§ Work to complete
Restate the data word for word. Leave the pictures out.

§ Recorded data
- - - - -

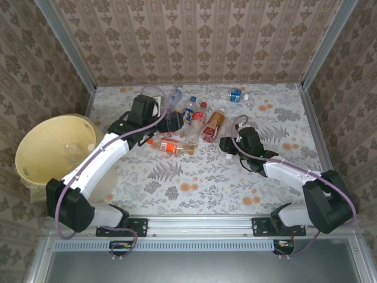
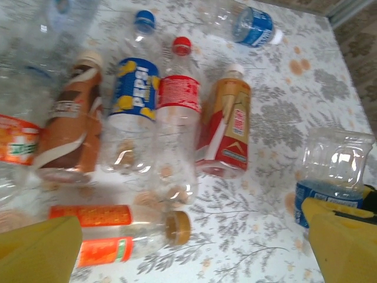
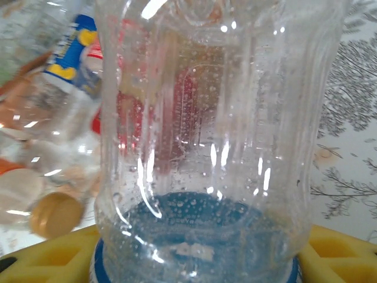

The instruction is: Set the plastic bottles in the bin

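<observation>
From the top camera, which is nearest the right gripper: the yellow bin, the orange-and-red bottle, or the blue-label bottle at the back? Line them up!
1. Orange-and-red bottle, just beyond the right gripper.
2. Blue-label bottle, near the back wall.
3. Yellow bin, far left.

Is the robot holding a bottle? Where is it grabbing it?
Yes. The right gripper is shut on a clear bottle, pinching it at its blue label. The left gripper is open, holding nothing.

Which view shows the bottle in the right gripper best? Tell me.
Right wrist: the bottle sits close up, clear ribbed body and blue label between the right gripper's yellow fingers. Left wrist catches the bottle small at the right edge; from the top, the gripper mostly covers it.
</observation>
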`<state>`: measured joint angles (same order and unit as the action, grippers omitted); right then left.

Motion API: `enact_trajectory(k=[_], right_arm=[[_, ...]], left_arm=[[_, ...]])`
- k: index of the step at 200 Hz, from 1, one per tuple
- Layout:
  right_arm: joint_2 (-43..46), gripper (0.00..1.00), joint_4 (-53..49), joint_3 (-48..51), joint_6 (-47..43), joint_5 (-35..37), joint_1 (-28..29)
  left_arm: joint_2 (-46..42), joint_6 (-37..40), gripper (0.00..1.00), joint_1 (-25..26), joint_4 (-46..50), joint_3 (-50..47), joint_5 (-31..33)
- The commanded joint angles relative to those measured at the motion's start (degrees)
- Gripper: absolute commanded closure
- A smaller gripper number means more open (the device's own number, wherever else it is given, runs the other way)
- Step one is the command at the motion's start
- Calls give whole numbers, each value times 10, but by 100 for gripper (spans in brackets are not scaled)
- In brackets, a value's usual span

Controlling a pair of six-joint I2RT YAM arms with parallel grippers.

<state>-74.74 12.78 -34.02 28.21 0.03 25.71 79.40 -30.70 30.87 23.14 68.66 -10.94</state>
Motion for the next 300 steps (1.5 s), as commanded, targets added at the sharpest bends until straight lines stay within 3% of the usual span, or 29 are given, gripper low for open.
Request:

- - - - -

§ Solution to this exercise
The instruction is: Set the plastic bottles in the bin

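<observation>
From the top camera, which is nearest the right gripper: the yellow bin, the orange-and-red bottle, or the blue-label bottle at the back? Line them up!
1. Orange-and-red bottle, just beyond the right gripper.
2. Blue-label bottle, near the back wall.
3. Yellow bin, far left.

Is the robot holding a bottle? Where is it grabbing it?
Yes. The right gripper is shut on a clear bottle, pinching it at its blue label. The left gripper is open, holding nothing.

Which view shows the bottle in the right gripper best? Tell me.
Right wrist: the bottle sits close up, clear ribbed body and blue label between the right gripper's yellow fingers. Left wrist catches the bottle small at the right edge; from the top, the gripper mostly covers it.
</observation>
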`<state>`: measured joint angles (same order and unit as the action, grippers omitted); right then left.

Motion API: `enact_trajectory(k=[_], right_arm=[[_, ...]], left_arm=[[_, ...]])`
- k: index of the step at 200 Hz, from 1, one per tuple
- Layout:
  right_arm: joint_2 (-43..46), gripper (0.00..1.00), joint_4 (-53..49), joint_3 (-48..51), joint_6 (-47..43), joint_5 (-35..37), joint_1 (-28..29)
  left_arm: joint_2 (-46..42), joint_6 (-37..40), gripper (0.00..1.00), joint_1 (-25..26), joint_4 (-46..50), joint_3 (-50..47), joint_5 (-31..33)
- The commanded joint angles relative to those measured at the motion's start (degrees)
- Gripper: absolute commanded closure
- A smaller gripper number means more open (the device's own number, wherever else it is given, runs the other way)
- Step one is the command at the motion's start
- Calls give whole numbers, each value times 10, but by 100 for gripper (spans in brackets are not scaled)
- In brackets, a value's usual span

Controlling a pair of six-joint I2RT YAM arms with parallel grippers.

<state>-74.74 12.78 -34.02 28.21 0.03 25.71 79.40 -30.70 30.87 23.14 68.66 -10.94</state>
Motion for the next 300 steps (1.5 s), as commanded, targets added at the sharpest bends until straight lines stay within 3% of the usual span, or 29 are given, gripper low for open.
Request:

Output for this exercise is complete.